What to produce: The listing below should be reproduced exactly, with the pictures omitted.

Supplied material:
# # # # # # #
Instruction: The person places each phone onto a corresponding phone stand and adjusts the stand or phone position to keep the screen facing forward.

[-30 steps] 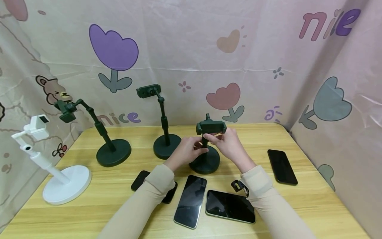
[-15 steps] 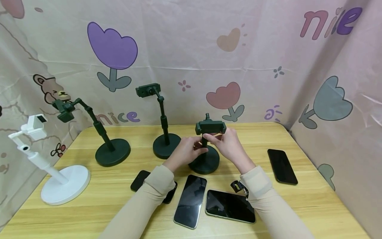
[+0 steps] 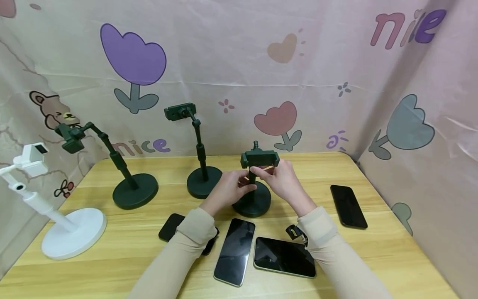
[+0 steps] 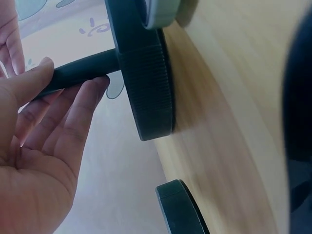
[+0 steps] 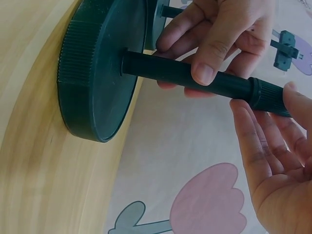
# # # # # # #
Written solution:
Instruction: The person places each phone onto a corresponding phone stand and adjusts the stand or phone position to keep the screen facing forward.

[-30 steps] 
[-15 steps] 
[+0 steps] 
[+0 steps] 
[+0 steps] 

The output given here is complete.